The Doctor and the State

While cooling my preadolescent heels in the family doctor's office forty-odd years ago, I was given to studying a Victorian Era print that hung on the waiting room wall. The Doctor was its title. A young woman, bare arm flung helplessly toward the viewer, lay stretched on chairs in, apparently, the family parlor. The tailcoated doctor gazed down on her with great concern. Family members hovered nearby. Matters looked grave. "What was the young lady's affliction? And, equally to the point, what was the likelihood of recovery? The artist offered no hints. That was not, of course, the point of the painting.
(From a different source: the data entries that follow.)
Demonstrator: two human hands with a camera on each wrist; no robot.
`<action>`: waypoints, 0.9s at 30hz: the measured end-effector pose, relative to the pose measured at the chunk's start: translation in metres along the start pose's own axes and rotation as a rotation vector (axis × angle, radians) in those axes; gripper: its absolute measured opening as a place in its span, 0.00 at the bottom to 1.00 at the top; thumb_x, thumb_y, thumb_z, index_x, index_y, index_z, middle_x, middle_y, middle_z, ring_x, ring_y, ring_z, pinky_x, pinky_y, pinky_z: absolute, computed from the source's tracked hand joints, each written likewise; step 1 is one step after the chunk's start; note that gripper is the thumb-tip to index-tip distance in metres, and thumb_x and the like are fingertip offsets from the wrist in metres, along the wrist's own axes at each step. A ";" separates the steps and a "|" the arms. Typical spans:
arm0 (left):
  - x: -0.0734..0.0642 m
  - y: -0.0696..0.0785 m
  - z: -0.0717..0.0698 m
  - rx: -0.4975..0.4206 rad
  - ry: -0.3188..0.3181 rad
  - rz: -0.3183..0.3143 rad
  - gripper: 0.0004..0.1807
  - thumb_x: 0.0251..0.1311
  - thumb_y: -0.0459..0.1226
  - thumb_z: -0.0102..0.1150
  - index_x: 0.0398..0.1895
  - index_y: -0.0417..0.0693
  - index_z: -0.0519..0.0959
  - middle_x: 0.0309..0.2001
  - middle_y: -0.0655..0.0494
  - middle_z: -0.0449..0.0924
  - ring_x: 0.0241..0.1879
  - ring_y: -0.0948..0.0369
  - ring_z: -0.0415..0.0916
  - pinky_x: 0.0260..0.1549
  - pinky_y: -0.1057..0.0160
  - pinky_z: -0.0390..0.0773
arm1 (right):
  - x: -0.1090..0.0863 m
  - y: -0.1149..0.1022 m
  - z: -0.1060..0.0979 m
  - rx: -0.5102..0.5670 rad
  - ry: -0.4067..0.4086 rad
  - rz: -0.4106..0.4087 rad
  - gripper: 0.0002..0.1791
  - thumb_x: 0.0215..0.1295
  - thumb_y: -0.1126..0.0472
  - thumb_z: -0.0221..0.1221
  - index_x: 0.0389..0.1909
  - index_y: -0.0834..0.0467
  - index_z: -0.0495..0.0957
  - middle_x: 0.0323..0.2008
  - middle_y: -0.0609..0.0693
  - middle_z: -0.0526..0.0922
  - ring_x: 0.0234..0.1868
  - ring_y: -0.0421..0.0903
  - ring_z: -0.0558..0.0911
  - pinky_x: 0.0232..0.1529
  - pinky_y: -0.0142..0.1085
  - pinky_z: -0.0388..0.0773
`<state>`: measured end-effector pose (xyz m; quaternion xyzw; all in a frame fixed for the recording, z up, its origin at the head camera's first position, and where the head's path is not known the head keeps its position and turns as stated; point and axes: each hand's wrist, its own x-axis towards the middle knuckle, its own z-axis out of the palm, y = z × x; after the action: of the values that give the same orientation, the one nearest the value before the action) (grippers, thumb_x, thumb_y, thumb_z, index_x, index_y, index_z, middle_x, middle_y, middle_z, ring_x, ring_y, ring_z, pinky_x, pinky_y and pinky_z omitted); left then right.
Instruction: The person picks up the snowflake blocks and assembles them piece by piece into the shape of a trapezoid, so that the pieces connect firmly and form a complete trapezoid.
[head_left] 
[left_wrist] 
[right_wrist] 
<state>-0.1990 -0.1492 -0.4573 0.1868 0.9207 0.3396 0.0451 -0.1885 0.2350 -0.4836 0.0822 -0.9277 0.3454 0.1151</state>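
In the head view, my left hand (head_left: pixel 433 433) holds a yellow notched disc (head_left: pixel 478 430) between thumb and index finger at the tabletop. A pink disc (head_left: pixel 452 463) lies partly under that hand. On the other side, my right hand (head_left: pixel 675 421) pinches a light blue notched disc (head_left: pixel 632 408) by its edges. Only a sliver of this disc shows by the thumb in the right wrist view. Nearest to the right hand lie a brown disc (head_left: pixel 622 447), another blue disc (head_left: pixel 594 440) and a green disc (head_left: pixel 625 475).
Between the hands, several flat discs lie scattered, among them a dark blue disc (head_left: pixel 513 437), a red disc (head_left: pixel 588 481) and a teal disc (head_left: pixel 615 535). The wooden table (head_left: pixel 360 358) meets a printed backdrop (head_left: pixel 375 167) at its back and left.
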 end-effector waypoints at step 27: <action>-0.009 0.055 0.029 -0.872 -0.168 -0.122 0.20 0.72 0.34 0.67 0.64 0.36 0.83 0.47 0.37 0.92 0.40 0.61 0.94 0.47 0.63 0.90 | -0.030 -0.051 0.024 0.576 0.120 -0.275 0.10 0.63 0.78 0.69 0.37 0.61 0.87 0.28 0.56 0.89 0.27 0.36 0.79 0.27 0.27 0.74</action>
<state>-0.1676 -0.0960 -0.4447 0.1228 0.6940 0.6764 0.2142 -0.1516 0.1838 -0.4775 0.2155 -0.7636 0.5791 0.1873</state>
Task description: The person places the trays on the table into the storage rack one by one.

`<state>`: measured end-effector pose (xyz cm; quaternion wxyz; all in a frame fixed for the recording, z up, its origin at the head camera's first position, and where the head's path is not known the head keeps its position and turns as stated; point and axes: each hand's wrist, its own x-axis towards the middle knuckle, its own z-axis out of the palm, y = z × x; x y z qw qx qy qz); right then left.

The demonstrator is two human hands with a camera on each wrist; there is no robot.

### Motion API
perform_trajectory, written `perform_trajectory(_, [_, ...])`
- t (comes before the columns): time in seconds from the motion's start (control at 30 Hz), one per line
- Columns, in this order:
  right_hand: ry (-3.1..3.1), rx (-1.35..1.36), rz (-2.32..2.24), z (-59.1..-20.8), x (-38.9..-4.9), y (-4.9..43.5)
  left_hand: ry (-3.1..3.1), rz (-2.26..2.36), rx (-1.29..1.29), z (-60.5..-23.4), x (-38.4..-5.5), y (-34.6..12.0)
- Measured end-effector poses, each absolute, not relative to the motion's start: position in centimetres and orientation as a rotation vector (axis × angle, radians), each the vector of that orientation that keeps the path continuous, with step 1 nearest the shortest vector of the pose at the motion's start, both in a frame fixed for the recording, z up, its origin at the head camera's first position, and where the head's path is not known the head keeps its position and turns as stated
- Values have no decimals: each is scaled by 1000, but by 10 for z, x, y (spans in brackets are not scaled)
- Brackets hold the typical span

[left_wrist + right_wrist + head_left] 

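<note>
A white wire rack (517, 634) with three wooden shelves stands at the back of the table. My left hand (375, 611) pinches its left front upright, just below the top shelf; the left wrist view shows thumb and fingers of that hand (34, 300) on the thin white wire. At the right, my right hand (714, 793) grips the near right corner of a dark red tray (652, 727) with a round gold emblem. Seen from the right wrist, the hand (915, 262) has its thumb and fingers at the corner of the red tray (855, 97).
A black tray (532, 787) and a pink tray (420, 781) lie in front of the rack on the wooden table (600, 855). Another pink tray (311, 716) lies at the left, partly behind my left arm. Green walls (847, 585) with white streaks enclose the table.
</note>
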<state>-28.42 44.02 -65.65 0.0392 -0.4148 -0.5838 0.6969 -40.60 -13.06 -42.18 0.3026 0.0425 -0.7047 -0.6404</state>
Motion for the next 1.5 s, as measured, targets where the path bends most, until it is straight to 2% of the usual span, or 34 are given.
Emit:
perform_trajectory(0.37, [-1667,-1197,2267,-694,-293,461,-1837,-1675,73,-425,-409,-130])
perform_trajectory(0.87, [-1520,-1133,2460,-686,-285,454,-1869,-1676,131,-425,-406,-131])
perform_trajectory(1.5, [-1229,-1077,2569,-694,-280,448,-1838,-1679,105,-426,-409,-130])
The point was, here is medicine. In a moment of extremity, patient and healer join in near-spiritual communion. There is something of the sacred in it all. Pay? Remuneration? The doctor had not come for these. Anyway, the parties, with nods and murmurs, would afterwards arrange matters to their mutual satisfaction. No computers would spit out the reckoning, no committee's review arid stamp of approval.

There is a purity about The Doctor that is more beguiling now than when it fascinated me in the 50's—an age more akin, in spirit, to the 1890's than the 1990's. Doctors healed, and monetary matters somehow took care of themselves. This is not to idealize a bygone time when cholera, tuberculosis, childbirth, and malaria swept away thousands whose cure today could be taken...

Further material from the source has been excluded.